Reproduce exactly the lines from the line containing "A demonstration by" through the end of the records below, including both ends, and nothing else.

Available records:
--------------------

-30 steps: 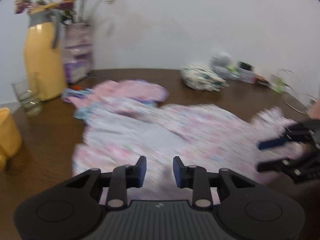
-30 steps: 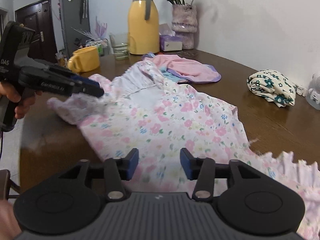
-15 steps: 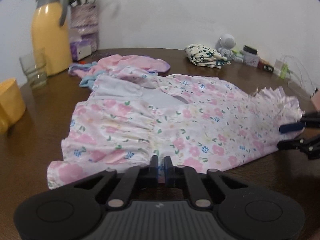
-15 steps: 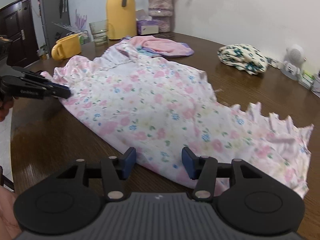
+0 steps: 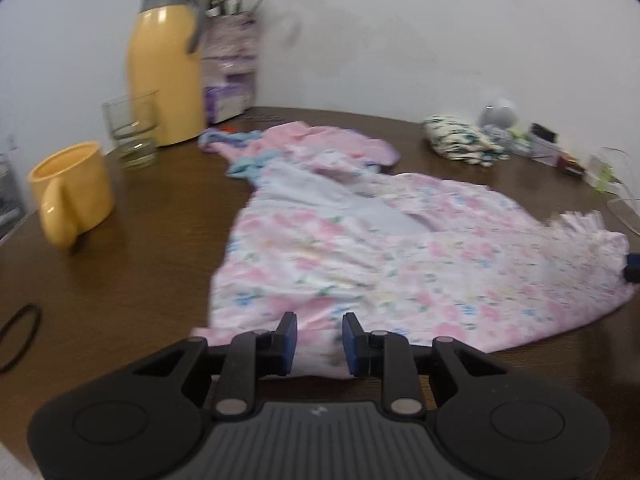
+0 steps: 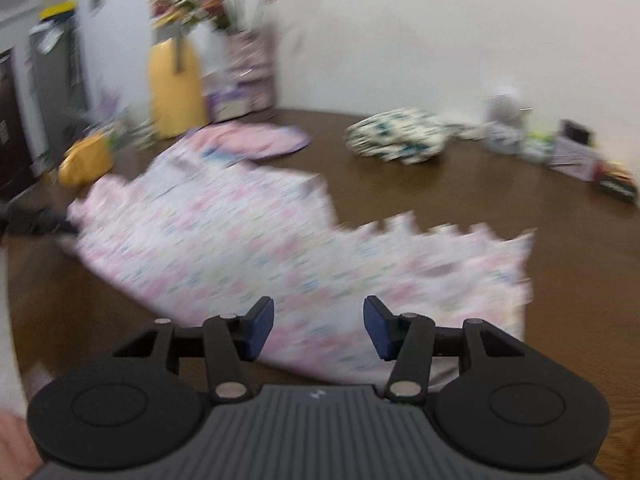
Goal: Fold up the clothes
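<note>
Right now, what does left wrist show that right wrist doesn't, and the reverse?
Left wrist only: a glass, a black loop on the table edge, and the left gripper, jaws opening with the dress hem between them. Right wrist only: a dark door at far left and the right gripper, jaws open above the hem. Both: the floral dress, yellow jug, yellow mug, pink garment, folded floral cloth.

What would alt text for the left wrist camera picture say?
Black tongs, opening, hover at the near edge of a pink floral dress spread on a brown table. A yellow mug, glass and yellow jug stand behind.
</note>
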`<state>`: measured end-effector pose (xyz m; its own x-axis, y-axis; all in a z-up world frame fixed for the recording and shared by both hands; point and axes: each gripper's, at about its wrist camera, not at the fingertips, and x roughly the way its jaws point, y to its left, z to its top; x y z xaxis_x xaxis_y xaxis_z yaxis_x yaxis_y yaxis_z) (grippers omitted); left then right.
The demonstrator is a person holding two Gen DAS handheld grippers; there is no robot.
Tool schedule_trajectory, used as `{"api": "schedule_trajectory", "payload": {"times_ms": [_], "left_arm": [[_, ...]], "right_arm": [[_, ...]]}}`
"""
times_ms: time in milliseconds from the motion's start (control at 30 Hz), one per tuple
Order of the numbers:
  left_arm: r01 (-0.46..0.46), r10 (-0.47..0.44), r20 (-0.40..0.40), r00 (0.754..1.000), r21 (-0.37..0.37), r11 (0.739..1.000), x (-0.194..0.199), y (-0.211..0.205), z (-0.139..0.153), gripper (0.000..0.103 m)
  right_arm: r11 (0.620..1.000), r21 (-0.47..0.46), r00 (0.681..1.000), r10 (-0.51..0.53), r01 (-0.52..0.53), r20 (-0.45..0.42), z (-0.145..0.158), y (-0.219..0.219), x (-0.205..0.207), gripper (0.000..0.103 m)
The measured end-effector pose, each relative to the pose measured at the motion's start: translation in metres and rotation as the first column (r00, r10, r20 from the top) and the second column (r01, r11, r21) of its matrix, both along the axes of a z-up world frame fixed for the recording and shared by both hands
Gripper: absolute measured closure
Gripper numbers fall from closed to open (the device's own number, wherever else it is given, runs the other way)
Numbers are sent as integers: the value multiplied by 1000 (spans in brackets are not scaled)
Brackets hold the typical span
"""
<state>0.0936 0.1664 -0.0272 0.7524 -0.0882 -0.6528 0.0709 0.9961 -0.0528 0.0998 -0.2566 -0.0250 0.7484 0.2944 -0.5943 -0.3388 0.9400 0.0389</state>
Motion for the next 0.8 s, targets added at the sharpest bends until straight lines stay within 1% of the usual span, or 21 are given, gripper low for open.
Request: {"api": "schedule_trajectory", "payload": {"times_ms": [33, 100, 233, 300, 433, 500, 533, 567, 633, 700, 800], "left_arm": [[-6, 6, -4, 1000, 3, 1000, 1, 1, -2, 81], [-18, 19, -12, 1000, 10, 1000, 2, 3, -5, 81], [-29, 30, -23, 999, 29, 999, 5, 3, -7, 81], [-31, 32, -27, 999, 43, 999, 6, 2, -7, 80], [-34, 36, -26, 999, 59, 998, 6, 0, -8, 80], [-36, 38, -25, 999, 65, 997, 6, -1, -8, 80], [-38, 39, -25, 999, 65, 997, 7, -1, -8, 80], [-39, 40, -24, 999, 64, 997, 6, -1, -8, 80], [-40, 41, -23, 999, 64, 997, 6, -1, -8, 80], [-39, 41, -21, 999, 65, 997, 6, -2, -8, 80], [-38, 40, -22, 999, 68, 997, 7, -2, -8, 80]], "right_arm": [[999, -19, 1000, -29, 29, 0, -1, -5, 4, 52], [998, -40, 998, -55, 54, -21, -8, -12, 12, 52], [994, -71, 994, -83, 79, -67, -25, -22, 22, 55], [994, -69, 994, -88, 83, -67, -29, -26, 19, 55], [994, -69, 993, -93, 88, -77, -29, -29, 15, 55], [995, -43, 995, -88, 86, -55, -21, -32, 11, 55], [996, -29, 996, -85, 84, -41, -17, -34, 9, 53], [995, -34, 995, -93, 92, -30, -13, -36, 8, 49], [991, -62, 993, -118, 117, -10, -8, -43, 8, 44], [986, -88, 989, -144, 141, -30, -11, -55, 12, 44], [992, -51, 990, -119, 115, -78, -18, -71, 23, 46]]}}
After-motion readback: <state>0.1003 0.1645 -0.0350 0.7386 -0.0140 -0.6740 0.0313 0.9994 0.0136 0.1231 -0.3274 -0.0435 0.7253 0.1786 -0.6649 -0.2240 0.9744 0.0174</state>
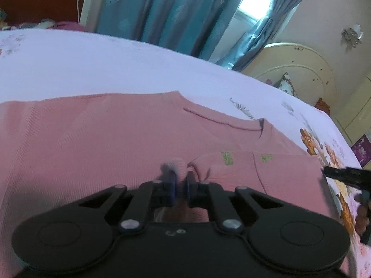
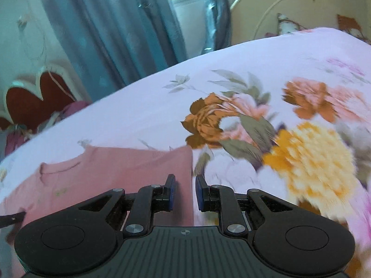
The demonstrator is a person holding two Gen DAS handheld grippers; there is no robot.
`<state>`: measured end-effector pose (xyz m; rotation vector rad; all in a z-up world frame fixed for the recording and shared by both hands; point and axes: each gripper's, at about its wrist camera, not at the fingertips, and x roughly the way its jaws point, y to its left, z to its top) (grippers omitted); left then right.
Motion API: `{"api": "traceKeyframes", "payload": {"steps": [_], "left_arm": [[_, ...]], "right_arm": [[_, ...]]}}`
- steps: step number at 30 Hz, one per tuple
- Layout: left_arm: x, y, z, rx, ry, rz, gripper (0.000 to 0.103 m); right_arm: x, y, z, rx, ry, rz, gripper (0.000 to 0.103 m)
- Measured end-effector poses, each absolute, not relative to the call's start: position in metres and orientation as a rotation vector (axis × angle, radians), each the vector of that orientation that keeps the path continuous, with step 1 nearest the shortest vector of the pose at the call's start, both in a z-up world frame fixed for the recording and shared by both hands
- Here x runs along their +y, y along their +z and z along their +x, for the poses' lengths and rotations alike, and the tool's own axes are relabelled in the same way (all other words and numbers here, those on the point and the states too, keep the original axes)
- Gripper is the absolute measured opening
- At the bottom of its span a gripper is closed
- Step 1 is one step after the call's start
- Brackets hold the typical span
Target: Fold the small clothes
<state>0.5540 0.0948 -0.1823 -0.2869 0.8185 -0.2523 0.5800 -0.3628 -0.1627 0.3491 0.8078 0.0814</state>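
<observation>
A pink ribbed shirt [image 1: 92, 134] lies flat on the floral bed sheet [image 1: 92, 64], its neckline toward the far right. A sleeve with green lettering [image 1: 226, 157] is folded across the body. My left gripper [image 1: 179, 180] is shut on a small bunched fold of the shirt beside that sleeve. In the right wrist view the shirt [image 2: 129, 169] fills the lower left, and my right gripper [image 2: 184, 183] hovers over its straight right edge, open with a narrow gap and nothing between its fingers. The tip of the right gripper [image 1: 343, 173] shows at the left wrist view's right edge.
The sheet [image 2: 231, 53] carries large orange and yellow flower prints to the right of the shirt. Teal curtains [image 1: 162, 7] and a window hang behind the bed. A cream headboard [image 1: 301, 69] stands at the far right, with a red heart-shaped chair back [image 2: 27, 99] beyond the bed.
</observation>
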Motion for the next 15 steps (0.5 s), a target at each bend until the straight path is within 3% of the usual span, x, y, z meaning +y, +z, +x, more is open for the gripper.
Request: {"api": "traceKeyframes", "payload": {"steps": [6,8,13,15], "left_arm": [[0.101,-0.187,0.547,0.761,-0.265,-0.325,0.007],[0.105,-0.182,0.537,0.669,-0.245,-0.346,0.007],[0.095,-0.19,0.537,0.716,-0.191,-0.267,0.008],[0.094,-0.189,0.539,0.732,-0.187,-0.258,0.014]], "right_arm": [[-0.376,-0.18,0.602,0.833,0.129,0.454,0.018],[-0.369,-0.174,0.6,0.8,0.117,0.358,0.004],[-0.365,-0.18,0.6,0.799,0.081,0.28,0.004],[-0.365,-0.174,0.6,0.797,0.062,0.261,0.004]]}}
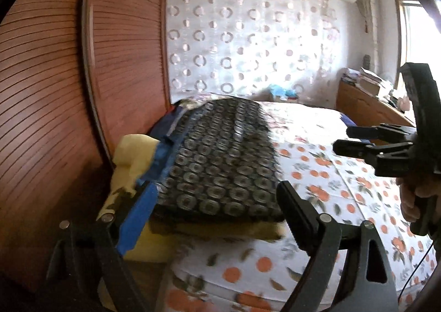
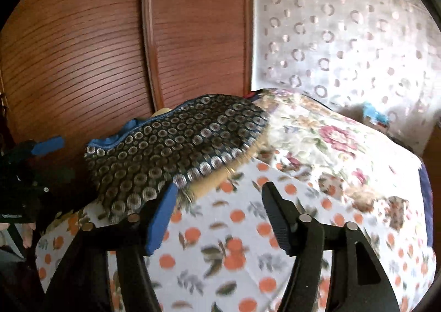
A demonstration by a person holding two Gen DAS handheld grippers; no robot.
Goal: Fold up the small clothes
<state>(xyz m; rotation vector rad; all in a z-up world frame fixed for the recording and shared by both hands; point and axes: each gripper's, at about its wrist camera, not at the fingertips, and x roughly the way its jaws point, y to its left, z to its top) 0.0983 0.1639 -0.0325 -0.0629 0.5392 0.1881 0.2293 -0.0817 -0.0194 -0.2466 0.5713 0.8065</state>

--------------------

Answer for this exercise:
A demonstration by a person holding two Gen DAS handheld grippers; no robot.
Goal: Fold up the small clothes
<state>(xyz m; rotation vector rad; all in a z-up world frame fixed for the recording and shared by both hands; point and axes: each gripper's, at about its wrist camera, not at the fingertips, and x roughly the way its jaws point, y to its left, z to its top) 0.0983 0.1639 -0.0325 -0.0629 0.5392 0.1881 0.2293 -0.0817 -0.0194 -0.2466 0.5713 0.8065</state>

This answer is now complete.